Exercise description: Set down, word for word, each line from the top of the data through the line that has "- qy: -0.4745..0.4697"; omit every picture.

++++++++

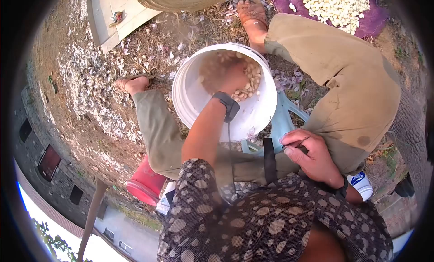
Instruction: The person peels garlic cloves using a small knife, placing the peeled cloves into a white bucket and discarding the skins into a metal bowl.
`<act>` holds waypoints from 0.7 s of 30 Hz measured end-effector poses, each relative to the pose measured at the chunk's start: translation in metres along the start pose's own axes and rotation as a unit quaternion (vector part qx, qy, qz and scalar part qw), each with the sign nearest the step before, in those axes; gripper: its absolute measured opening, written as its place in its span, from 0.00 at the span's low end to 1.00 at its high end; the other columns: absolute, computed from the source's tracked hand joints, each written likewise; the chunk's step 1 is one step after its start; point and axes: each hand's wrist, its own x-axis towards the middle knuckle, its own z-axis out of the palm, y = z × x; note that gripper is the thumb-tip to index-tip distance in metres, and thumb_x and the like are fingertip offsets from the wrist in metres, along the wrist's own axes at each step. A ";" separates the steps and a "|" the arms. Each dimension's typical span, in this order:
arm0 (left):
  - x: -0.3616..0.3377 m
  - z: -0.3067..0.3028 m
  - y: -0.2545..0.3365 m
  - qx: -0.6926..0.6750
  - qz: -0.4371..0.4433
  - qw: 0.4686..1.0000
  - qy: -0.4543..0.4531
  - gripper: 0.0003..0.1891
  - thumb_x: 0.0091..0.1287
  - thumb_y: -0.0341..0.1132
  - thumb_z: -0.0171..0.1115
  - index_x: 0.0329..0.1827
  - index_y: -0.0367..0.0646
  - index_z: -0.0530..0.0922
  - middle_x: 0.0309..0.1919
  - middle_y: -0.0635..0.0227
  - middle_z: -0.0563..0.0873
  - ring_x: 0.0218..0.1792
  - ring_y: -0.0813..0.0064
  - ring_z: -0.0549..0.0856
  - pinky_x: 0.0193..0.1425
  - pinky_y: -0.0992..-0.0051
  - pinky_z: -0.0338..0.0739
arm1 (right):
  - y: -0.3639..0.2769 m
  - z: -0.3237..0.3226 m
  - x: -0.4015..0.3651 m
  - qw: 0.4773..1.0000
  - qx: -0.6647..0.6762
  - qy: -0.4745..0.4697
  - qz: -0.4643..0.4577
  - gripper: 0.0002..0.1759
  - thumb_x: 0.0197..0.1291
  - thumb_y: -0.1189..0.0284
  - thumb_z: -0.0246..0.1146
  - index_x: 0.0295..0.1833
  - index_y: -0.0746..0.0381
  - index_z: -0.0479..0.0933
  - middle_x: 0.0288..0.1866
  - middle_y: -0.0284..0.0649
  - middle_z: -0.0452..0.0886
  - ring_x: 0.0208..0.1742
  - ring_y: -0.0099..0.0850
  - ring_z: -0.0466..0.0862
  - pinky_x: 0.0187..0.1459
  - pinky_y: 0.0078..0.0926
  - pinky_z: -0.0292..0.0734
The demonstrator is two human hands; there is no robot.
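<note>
A white bucket (181,95) stands tilted between the knees, with peeled garlic cloves (251,77) in its bottom. My left hand (230,77) is down inside it among the cloves, its fingers smeared by motion; a dark wrist device (227,104) is on that arm, with a cable running down from it. My right hand (309,153) rests by the right thigh, beside a black strap (270,160). Its fingers are curled together around a small dark thing, and I cannot tell what it is. Behind the bucket's right side shows a light-blue plastic stool (285,113).
Peeled cloves (337,7) lie on a purple mesh sack (377,18) at upper right. A round woven basket (181,1) and a cardboard sheet (101,18) are at the top. Garlic skins (92,88) litter the ground. A red bucket (145,183) is at lower left, a white container (360,186) at lower right.
</note>
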 end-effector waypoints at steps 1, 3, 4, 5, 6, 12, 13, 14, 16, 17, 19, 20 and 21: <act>0.007 0.005 -0.003 0.013 0.014 0.999 -0.034 0.31 0.55 0.23 0.57 0.66 0.41 0.77 0.58 0.44 0.84 0.61 0.48 0.82 0.65 0.60 0.76 | -0.001 -0.001 0.003 1.000 0.003 0.002 0.001 0.10 0.68 0.75 0.66 0.51 0.68 0.80 0.48 0.43 0.85 0.43 0.32 0.86 0.44 0.27 0.81; 0.012 0.009 -0.004 0.038 0.044 0.993 -0.100 0.33 0.54 0.24 0.58 0.69 0.42 0.77 0.55 0.48 0.86 0.59 0.51 0.83 0.66 0.63 0.76 | -0.003 -0.001 0.003 1.000 0.011 0.000 0.002 0.10 0.68 0.76 0.66 0.52 0.67 0.80 0.49 0.43 0.85 0.44 0.32 0.86 0.45 0.28 0.81; 0.009 0.006 -0.003 0.024 0.048 0.991 -0.121 0.33 0.54 0.24 0.58 0.69 0.42 0.76 0.56 0.49 0.86 0.60 0.52 0.83 0.66 0.63 0.77 | -0.004 -0.001 0.005 1.000 0.015 -0.001 -0.001 0.10 0.68 0.76 0.66 0.52 0.67 0.80 0.49 0.43 0.85 0.44 0.32 0.86 0.45 0.28 0.81; 0.007 0.000 -0.003 0.013 0.052 0.989 -0.141 0.34 0.54 0.25 0.58 0.70 0.42 0.76 0.57 0.49 0.86 0.61 0.53 0.83 0.66 0.64 0.77 | -0.003 -0.001 0.006 1.000 0.020 -0.001 -0.006 0.10 0.68 0.76 0.66 0.52 0.67 0.80 0.49 0.44 0.85 0.44 0.32 0.86 0.45 0.28 0.81; 0.003 -0.008 0.001 0.002 0.056 0.985 -0.162 0.34 0.54 0.25 0.59 0.70 0.42 0.75 0.59 0.50 0.85 0.61 0.55 0.83 0.66 0.65 0.77 | -0.002 0.000 0.006 1.000 0.022 -0.001 -0.012 0.10 0.68 0.76 0.66 0.52 0.67 0.80 0.49 0.44 0.85 0.45 0.33 0.86 0.45 0.28 0.82; -0.021 -0.026 0.024 -0.125 0.057 0.964 -0.229 0.34 0.55 0.27 0.63 0.71 0.41 0.74 0.58 0.56 0.86 0.59 0.63 0.84 0.66 0.69 0.76 | -0.003 0.000 -0.009 0.999 0.034 -0.020 -0.032 0.10 0.68 0.75 0.66 0.52 0.67 0.80 0.49 0.43 0.86 0.46 0.32 0.87 0.48 0.29 0.82; -0.022 -0.025 0.026 -0.144 0.037 0.960 -0.237 0.35 0.55 0.25 0.63 0.72 0.41 0.74 0.58 0.59 0.86 0.60 0.67 0.83 0.66 0.71 0.75 | -0.005 0.000 -0.012 0.998 0.043 -0.021 -0.030 0.10 0.68 0.75 0.66 0.52 0.67 0.80 0.49 0.43 0.86 0.46 0.32 0.87 0.49 0.29 0.82; -0.026 -0.024 0.028 -0.162 0.018 0.956 -0.245 0.36 0.55 0.23 0.63 0.72 0.42 0.73 0.59 0.62 0.85 0.60 0.70 0.82 0.66 0.72 0.75 | -0.007 0.000 -0.016 0.998 0.052 -0.023 -0.027 0.10 0.69 0.74 0.65 0.52 0.67 0.80 0.50 0.43 0.86 0.47 0.32 0.87 0.49 0.29 0.82; -0.037 -0.029 0.037 -0.199 -0.045 0.946 -0.253 0.36 0.56 0.22 0.64 0.73 0.42 0.72 0.59 0.65 0.85 0.61 0.74 0.81 0.65 0.74 0.76 | -0.001 0.000 -0.017 0.998 0.050 -0.023 -0.040 0.10 0.69 0.74 0.65 0.52 0.67 0.79 0.50 0.43 0.86 0.47 0.31 0.87 0.49 0.29 0.81; -0.043 -0.033 0.042 -0.216 -0.085 0.939 -0.253 0.35 0.57 0.22 0.64 0.73 0.41 0.72 0.59 0.65 0.84 0.61 0.75 0.81 0.63 0.75 0.78 | 0.000 0.000 -0.017 0.997 0.049 -0.024 -0.049 0.10 0.69 0.73 0.65 0.52 0.67 0.79 0.50 0.43 0.86 0.48 0.31 0.86 0.50 0.29 0.81; -0.045 -0.037 0.036 -0.235 -0.107 0.932 -0.253 0.34 0.59 0.23 0.64 0.72 0.41 0.72 0.58 0.64 0.84 0.59 0.73 0.82 0.60 0.73 0.79 | 0.002 0.001 -0.018 0.997 0.053 -0.019 -0.052 0.10 0.70 0.73 0.65 0.51 0.67 0.79 0.49 0.42 0.86 0.47 0.31 0.86 0.49 0.29 0.81; -0.043 -0.034 0.021 -0.239 -0.090 0.933 -0.254 0.33 0.60 0.24 0.63 0.72 0.40 0.72 0.58 0.62 0.85 0.58 0.70 0.83 0.59 0.72 0.79 | 0.002 0.002 -0.018 0.997 0.056 -0.017 -0.054 0.10 0.70 0.72 0.65 0.51 0.67 0.79 0.49 0.42 0.86 0.47 0.31 0.86 0.49 0.28 0.80; -0.044 -0.038 0.021 -0.241 -0.072 0.934 -0.255 0.32 0.61 0.24 0.61 0.72 0.40 0.72 0.57 0.60 0.85 0.56 0.67 0.84 0.58 0.70 0.80 | 0.006 0.003 -0.018 0.997 0.058 -0.013 -0.059 0.10 0.70 0.72 0.65 0.51 0.67 0.79 0.48 0.42 0.86 0.46 0.30 0.85 0.48 0.28 0.80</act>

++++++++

Exercise result:
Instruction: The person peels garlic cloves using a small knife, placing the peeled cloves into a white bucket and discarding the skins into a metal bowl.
`<act>` holds waypoints from 0.7 s of 30 Hz measured end-effector poses, each relative to the pose measured at the chunk's start: translation in metres along the start pose's own axes and rotation as a unit quaternion (vector part qx, qy, qz and scalar part qw), each with the sign nearest the step before, in those axes; gripper: its absolute measured opening, written as its place in its span, from 0.00 at the span's low end to 1.00 at its high end; the other columns: absolute, computed from the source's tracked hand joints, each written likewise; the chunk's step 1 is one step after its start; point and axes: each hand's wrist, its own x-axis towards the middle knuckle, its own z-axis out of the palm, y = z × x; note that gripper is the thumb-tip to index-tip distance in metres, and thumb_x and the like are fingertip offsets from the wrist in metres, along the wrist's own axes at each step. A ";" separates the steps and a "|" the arms. Each dimension's typical span, in this order:
arm0 (left):
  - x: -0.3616..0.3377 m
  - z: -0.3067..0.3028 m
  - y: -0.2545..0.3365 m
  - qx: -0.6926..0.6750
  - qz: -0.4371..0.4433
  - qw: 0.4686..1.0000
  - qy: -0.4543..0.4531
  - gripper: 0.0003..0.1891
  - thumb_x: 0.0091..0.1287
  - thumb_y: -0.0341..0.1132
  - thumb_z: -0.0171..0.1115
  - index_x: 0.0329..0.1827
  - index_y: -0.0367..0.0646
  - index_z: -0.0530..0.0922
  - middle_x: 0.0309..0.1919
  - middle_y: -0.0635..0.0227
  - middle_z: -0.0563..0.0873
  - ring_x: 0.0218..0.1792
  - ring_y: -0.0813..0.0064
  - ring_z: -0.0549..0.0856
  - pinky_x: 0.0193..0.1425
  - pinky_y: -0.0992..-0.0051
  - pinky_z: -0.0338..0.0739
arm1 (right):
  - y: -0.3639..0.2769 m
  - z: -0.3237..0.3226 m
  - x: -0.4015..0.3651 m
  - qw: 0.4773..1.0000
  - qx: -0.6647..0.6762
  - qy: -0.4745..0.4697

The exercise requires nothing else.